[FEATURE REQUEST] LBFGSB via LBFGSB.jl

rht commented 3 years ago

There is already a functioning Julia wrapper for LBFGSB: https://github.com/Gnimuc/LBFGSB.jl, which is the basis of the lbfgsb.f used in scipy.optimize. Note that scipy.optimize uses a modified version of LBFGSB based on this 2011 paper:

c         Jorge Nocedal and Jose Luis Morales, Remark on "Algorithm 778: 
c         L-BFGS-B: Fortran Subroutines for Large-Scale Bound Constrained 
c         Optimization"  (2011). To appear in  ACM Transactions on 
c         Mathematical Software

See #923.

It would be great to have an Optim.jl interface for LBFGSB.jl.

rht commented 3 years ago

I think I will do this myself since @pkofod is busy.

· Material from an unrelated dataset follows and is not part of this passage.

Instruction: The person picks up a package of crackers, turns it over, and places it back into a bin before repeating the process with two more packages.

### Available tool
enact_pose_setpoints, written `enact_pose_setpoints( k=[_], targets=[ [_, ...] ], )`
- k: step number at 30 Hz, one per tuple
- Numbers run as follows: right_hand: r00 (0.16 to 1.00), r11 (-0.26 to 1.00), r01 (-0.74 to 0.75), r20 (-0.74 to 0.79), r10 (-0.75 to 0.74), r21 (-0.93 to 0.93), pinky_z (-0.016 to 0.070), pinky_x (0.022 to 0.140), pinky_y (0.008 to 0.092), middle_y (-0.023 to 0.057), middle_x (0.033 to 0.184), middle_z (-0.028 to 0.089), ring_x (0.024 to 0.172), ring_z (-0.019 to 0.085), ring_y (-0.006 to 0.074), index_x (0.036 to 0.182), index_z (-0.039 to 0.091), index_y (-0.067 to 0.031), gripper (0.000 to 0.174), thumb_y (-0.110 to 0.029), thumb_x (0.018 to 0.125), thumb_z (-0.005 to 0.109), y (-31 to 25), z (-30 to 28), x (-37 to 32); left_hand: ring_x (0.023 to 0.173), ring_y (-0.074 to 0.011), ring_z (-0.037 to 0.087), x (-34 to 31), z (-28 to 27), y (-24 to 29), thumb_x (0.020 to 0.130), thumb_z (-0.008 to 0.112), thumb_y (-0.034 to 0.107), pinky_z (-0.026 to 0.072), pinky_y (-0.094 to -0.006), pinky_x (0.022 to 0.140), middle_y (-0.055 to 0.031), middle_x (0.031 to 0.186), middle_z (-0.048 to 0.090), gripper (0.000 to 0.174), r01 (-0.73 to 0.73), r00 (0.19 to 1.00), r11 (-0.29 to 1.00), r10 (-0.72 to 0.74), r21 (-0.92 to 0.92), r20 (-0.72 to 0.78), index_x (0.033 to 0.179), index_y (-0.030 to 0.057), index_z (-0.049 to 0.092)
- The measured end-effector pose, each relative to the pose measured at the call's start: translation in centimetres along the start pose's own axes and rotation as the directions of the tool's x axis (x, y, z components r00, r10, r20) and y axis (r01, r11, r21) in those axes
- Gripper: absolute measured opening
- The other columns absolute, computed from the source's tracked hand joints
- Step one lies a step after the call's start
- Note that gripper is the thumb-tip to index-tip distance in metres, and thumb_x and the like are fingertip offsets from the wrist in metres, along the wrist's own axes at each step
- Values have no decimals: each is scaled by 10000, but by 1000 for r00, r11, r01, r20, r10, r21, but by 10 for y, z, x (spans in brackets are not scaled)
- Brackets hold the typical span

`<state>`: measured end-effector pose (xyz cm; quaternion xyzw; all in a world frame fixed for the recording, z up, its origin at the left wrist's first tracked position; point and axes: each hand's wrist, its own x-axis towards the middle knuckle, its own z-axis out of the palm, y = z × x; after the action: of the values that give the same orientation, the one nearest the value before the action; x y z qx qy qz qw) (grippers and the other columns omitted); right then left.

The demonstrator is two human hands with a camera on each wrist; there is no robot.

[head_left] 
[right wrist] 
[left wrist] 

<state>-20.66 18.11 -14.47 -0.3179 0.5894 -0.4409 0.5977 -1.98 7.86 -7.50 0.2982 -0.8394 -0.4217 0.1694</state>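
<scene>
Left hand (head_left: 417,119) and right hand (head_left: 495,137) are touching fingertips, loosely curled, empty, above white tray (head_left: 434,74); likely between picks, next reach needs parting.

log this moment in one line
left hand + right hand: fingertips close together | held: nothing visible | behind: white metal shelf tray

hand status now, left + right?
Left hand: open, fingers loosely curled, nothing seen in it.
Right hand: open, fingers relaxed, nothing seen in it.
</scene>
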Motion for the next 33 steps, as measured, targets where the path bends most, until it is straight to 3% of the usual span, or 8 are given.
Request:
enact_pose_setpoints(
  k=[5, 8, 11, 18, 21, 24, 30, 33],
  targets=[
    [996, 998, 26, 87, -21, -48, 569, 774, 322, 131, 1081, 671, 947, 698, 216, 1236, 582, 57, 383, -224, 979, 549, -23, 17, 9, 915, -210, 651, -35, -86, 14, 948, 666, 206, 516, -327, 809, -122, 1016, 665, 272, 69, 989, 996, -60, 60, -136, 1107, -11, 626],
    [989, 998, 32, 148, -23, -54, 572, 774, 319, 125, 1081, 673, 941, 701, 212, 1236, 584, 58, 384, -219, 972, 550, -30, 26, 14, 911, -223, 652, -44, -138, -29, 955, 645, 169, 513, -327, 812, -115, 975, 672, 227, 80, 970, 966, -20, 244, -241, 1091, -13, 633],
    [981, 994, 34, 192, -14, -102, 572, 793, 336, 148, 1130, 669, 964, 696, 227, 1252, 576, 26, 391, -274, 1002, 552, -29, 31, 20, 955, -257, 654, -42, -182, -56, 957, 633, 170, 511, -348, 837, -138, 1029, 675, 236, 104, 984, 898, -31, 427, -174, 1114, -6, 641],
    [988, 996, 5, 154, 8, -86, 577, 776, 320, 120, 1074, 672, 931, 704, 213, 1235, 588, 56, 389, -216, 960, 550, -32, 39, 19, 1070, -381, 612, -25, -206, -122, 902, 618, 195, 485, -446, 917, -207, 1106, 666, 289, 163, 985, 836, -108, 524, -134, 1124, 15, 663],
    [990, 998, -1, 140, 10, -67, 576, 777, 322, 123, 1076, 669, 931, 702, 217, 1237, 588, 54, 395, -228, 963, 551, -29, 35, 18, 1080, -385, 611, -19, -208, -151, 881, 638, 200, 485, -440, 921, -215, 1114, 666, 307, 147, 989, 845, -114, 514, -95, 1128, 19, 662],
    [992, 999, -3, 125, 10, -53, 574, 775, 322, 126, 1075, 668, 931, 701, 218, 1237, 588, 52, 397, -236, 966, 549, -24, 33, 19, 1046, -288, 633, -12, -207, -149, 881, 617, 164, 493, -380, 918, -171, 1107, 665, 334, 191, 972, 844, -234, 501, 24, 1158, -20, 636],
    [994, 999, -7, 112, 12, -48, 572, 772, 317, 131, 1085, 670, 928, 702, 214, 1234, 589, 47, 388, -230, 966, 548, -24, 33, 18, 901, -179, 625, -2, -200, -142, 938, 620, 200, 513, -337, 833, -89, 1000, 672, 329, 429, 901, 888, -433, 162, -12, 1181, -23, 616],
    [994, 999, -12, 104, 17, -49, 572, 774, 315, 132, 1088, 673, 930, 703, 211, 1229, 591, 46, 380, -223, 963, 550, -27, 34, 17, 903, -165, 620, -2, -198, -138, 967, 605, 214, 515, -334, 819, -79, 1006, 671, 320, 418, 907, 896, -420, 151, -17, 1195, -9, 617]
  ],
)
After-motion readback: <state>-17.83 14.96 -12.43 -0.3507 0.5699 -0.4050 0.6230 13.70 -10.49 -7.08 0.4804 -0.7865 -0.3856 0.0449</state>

pkofod commented 3 years ago

I think I will do this myself since @pkofod is busy.

Are you thinking about a package like discussed in the other issue?

rht commented 3 years ago

Yes, I will do it as OptimLBFGSB.jl.

pkofod commented 3 years ago

I can start a repo here that you can PR against, or we can transfer it after?

rht commented 3 years ago

We can transfer it after.

goerz commented 2 years ago

I'd love to see this for use in GRAPE (our original GRAPE Fortran code is using L-BFGS-B as the backend).

Conceptually, though, it looks like the LBFGS method currently in Optim can do constraints (although I haven't tried out that feature yet). Would LBFGSB be expected to behave very differently when enforcing the bounds?

sethaxen commented 6 months ago

@rht not certain if you made an OptimLBFGSB.jl, but I implemented one here: https://github.com/sethaxen/OptimLBFGSB.jl.

rht commented 6 months ago

I ended up using https://github.com/Gnimuc/LBFGSB.jl/issues/11, because I wanted the result to be identical to SciPy's L-BFGSB.

pkofod commented 6 months ago

The problem with "wrapping" it in Optim IMO would be that we can accommodate a similar interface on the calling side of things, but it's harder to wrap the results to be accessed in the same way. But we could try with an extension?

sethaxen commented 6 months ago

harder to wrap the results to be accessed in the same way.

What do you mean by this?

pkofod commented 6 months ago

harder to wrap the results to be accessed in the same way.

What do you mean by this?

The output of Optim has a specific format. I'm not sure that it is possible to construct the complete "results" type from what we get from LBFGSB and the trace printing and storage will also be different. But we could try.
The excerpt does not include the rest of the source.